Now let us explore the relationship between age and systolic blood pressure.
Both age (yrs) and systolic blood pressure (mmHg) are continuous variables.
par(mfrow=c(1,3))
hist(d$age, xlab = 'Age (yrs)',
main = '',
las = 1)
hist(d$sysbp, xlab = 'SBP (mmHg)',
main = '',
las = 1)
A scatter plot of the association between age (independent variable) and
SBP (dependent variable).
par(mfrow=c(1,1))
plot(d$age, d$sysbp,
xlab = 'Age (yrs)',
ylab = 'SBP (mmHg)',
las = 1)
# adding a regression line:
abline(lsfit(d$age, d$sysbp), lwd = 2, lty = 2, col = 'blue')
The regression line suggests that SBP appears to increase with age
(generally accepted as true). So let is us explore this association with
a formal null-hypothesis approach. Given that both variables are
continuous a correlation coefficient (Pearson’s) can be used.

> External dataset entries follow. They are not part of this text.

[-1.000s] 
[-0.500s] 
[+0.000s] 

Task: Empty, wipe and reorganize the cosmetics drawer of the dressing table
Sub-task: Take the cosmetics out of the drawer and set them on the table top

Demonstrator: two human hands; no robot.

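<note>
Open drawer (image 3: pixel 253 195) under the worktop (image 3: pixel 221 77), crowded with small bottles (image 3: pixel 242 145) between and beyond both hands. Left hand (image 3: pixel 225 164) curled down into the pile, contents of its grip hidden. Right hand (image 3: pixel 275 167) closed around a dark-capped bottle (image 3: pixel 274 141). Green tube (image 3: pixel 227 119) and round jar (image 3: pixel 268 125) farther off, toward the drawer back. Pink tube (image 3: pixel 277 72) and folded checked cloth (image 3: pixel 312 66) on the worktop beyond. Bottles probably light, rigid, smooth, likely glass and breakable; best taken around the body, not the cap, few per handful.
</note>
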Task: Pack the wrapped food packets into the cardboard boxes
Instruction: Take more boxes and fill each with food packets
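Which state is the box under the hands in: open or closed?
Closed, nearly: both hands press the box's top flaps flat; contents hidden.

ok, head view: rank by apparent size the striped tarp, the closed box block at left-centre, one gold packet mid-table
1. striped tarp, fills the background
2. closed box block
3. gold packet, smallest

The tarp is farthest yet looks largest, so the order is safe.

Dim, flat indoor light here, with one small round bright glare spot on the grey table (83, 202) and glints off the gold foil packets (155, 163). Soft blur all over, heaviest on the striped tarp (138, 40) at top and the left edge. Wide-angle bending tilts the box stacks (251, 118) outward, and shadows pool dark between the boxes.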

\[H_0: \text{The correlation coefficient (rho) between age and SBP} = 0\] \[H_i: \text{The correlation coefficient (rho) between age and SBP} \neq 0\] Pearson’s correlation coefficient can be calculated as follows:
\[\text rho = \frac{cov(age, sysbp)}{(\sigma_{age}^2 \times \sigma_{sysbp}^2)^\frac{1}{2}}\]

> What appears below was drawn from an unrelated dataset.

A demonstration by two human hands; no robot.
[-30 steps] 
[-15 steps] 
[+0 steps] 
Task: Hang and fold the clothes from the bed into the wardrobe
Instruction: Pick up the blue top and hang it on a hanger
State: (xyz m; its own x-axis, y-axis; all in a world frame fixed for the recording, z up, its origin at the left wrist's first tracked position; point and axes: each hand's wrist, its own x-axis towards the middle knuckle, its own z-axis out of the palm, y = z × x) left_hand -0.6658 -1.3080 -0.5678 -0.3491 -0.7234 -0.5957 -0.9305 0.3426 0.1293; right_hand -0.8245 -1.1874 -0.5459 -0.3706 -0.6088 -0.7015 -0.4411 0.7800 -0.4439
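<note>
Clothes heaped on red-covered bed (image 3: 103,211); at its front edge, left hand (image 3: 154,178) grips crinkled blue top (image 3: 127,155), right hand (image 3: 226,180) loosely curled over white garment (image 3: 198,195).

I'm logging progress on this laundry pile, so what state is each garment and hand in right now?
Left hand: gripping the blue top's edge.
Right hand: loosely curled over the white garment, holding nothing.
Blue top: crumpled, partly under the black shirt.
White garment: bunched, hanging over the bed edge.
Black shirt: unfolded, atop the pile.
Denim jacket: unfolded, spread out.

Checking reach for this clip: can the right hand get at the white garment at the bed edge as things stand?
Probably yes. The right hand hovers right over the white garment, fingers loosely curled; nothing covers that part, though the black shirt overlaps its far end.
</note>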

cor.test(d$age, d$sysbp)##
## Pearson's product-moment correlation
##
## data: d$age and d$sysbp
## t = 26.693, df = 4204, p-value < 2.2e-16
## alternative hypothesis: true correlation is not equal to 0
## 95 percent confidence interval:
## 0.3545472 0.4062397
## sample estimates:
## cor
## 0.3806909cov(d$age, d$sysbp) / (var(d$age)*var(d$sysbp))^0.5## [1] 0.3806909The Pearson’s correlation coefficient = 0.38 with a 95% confidence interval of 0.35 to 0.41. The test of the null hypothesis that rho is = 0 gives a p-value < 0.001. We can summarise this result as that there appears to be an association between increasing age and SBP, however age only appears to explain approximately 14% of the variation in SBP among study participants.

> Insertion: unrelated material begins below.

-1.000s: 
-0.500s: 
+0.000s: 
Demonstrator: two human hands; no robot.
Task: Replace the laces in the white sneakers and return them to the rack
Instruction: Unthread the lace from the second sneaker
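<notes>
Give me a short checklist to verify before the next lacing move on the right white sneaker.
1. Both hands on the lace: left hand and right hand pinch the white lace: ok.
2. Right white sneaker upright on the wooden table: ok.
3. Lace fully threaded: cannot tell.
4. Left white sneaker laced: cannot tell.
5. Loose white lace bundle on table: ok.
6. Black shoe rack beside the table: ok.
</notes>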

A scatter plot of the association between age (independent variable) and SBP (dependent variable). Rho (95% CI) and p-value has been added.
par(mfrow=c(1,1))
plot(d$age, d$sysbp,
xlab = 'Age (yrs)',
ylab = 'SBP (mmHg)',
las = 1)
# adding a regression line:
abline(lsfit(d$age, d$sysbp), lwd = 2, lty = 2, col = 'blue')
text(50, 275, 'rho = 0.38 (95%CI 0.35-0.41), p < 0.001')
An estimate of the observed (average increase) in SBP for each unit
change in age can be estimates using linear-regression.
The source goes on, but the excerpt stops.